RFR: 8225642: ZGC: Crash due to bad oops being spilled to stack in load barriers
Per Liden
per.liden at oracle.com
Thu Jun 20 11:04:52 UTC 2019
On 6/20/19 11:38 AM, Erik Österlund wrote:
> Hi,
>
> With the new late barrier expansion mechanism, we thought we could
> finally disable some workarounds that fixed up bad oops in the stack,
> that should never be allowed to be bad really if the compiler did what
> we want it to do.
> It turns out that it is still possible for bad oops to end up in the
> stack. This is attributed to spills of the loaded bad oop that never
> really got usedin the application.
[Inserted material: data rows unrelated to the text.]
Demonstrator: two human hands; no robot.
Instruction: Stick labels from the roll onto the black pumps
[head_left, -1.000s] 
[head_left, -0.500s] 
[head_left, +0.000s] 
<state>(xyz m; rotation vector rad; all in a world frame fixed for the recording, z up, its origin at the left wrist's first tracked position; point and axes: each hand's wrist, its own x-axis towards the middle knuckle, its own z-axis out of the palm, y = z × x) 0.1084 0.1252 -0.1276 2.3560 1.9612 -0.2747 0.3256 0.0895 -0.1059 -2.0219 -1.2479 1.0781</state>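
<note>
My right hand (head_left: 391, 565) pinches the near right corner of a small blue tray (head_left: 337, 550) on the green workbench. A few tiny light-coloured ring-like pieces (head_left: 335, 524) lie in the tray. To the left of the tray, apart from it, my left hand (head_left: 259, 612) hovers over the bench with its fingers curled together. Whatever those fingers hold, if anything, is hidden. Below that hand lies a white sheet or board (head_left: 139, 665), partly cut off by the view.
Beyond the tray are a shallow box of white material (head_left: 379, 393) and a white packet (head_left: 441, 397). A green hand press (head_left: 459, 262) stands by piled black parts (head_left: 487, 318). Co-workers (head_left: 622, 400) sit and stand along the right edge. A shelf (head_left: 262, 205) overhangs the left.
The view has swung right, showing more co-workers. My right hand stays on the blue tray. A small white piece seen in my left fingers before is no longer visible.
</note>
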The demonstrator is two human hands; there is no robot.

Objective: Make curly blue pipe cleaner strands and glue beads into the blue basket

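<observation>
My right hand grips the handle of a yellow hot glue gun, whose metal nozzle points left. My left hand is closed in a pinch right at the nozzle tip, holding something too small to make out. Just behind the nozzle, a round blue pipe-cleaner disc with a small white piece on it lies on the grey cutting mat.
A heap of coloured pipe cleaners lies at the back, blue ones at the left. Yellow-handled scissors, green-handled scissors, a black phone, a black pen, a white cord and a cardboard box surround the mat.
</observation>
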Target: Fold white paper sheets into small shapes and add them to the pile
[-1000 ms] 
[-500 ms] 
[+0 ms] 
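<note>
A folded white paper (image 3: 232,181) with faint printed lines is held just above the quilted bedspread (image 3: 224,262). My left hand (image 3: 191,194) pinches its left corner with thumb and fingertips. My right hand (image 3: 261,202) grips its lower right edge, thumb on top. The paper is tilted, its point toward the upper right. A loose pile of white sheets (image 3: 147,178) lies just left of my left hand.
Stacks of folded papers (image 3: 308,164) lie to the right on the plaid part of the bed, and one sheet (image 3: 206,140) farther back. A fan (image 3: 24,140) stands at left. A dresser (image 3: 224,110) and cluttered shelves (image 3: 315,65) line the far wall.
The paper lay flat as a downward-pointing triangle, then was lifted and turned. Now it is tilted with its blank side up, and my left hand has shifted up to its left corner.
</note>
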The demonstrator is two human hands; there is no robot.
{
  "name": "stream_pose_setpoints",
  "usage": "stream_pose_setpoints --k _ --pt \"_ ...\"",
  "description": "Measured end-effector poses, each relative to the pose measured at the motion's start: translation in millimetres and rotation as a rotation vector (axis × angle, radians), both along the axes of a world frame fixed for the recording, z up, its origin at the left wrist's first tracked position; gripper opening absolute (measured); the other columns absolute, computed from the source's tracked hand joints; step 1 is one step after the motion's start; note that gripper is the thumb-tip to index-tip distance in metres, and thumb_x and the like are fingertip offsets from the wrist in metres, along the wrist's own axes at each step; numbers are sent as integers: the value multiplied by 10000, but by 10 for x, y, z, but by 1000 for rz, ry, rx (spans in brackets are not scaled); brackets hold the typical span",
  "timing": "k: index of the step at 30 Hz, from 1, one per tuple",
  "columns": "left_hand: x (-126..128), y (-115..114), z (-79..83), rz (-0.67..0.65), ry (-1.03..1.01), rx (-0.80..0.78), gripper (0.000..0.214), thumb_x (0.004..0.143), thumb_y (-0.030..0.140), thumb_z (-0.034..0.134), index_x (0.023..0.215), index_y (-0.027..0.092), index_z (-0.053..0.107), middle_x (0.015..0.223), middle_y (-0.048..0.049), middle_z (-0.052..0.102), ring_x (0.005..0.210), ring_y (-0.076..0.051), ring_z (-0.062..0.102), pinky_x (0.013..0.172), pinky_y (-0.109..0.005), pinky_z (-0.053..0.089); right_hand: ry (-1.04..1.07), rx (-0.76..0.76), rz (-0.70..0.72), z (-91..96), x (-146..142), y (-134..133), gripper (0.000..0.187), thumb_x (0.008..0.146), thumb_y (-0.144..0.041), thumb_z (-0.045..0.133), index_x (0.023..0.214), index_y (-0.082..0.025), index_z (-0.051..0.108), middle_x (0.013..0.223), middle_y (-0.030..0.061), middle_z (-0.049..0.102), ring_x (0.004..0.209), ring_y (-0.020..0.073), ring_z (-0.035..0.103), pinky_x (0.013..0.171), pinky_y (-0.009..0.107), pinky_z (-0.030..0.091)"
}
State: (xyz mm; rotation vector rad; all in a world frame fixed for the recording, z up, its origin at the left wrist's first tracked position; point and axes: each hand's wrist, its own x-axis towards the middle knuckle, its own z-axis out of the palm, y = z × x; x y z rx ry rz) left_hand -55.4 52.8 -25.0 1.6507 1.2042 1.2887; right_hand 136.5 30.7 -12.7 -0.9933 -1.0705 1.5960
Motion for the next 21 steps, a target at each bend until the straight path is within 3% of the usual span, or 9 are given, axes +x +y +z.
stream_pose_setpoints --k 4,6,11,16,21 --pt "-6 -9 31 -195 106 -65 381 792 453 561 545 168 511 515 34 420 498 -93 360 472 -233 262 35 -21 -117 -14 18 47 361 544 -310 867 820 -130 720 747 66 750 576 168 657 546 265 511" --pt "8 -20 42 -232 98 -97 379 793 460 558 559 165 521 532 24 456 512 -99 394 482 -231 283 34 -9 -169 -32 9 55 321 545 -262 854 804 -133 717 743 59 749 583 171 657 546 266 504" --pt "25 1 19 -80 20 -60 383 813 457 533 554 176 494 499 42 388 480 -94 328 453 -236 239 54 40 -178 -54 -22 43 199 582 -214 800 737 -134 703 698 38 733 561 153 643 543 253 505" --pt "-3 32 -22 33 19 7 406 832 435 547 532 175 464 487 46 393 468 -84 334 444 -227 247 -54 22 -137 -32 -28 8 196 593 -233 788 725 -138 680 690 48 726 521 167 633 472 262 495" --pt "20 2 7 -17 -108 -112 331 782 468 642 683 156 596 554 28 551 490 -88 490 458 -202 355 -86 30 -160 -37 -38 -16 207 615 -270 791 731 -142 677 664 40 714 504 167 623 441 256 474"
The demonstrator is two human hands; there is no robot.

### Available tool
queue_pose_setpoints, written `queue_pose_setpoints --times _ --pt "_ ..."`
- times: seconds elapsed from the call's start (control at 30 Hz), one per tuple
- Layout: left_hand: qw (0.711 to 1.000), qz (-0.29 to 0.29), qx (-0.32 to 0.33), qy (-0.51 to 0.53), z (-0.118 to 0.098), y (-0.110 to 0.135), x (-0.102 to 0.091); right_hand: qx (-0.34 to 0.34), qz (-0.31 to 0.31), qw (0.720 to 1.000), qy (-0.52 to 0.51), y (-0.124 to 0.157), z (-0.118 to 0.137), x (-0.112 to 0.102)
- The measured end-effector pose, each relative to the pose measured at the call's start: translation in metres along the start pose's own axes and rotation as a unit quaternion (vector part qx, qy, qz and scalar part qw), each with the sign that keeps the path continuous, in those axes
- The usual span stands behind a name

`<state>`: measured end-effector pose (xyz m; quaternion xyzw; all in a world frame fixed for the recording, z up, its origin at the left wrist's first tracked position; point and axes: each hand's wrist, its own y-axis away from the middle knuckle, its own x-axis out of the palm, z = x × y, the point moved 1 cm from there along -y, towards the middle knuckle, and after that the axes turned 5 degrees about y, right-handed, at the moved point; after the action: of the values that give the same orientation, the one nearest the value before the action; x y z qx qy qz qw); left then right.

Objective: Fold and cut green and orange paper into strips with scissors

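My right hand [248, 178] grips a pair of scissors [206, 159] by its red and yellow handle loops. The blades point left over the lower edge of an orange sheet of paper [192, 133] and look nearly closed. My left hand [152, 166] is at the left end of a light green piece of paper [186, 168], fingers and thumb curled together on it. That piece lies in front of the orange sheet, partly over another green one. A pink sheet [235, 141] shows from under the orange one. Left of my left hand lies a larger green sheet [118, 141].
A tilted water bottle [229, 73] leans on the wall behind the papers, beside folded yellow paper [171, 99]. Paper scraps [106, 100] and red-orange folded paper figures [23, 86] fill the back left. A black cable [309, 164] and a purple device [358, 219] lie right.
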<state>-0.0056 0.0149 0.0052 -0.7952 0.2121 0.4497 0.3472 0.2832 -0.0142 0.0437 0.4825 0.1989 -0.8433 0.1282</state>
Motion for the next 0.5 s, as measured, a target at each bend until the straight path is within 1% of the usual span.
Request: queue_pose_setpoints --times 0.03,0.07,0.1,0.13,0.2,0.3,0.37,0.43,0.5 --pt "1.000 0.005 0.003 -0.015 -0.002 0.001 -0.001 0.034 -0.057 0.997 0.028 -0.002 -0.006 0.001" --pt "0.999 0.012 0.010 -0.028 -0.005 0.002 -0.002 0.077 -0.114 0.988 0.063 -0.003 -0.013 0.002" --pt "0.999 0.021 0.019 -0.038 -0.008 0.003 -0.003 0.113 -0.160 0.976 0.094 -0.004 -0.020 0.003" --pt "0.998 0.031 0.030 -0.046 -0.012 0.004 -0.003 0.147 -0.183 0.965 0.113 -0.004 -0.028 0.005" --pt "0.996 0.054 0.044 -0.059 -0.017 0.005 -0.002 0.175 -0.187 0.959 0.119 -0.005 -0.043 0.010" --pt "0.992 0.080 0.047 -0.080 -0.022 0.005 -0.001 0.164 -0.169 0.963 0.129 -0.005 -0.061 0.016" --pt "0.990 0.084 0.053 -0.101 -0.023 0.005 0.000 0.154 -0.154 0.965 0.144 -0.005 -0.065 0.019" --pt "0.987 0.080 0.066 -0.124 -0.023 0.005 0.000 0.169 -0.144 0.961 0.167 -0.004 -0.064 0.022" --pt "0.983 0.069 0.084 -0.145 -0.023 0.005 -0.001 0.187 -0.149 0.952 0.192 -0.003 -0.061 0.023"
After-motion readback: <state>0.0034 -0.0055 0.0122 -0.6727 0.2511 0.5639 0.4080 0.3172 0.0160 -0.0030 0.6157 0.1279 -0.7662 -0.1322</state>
These spills could be observed in the
> disassembly. While the oop isn't used in the nmethod, it might be used
> by e.g. deoptimization, forcing it to stick around. The cause for the
> spill causing the trouble is that the medium slow path
> (LoadBarrierSlowRegNode) defines (DEF) a new value returned from the
> slow path reloads the oop into that register, instead of using the
> original oop as input. So the LoadBarrierSlowRegNode would sometimes get
> a different register to the original load, causing the loaded bad value
> to spill bad values for deopt sometimes, eventually causing crashes in
> heap iteration code and asserts.
>
> To solve the problem, the original oop was added as an input edge to
> LoadBarrierSlowRegNode, so that we in the AD file could have the input
> and output of the node be the same, matching the original load. That
> attempt first produced a bad AD file because the ADLC parser doesn't
> like that the LoadBarrierSlowRegNode had an additional edge when it is
> modeled as a load, which is treated specially in places. It has been
> originally modeled as a load because it reloads the value and hence
> needs to quack like a load. However, with the new late barrier expansion
> approach we can re-model it as a TypeNode instead because the slowreg
> node can't really move around so much in the circumstances where they
> are now expanded (late and tucked into tight control flow blocks).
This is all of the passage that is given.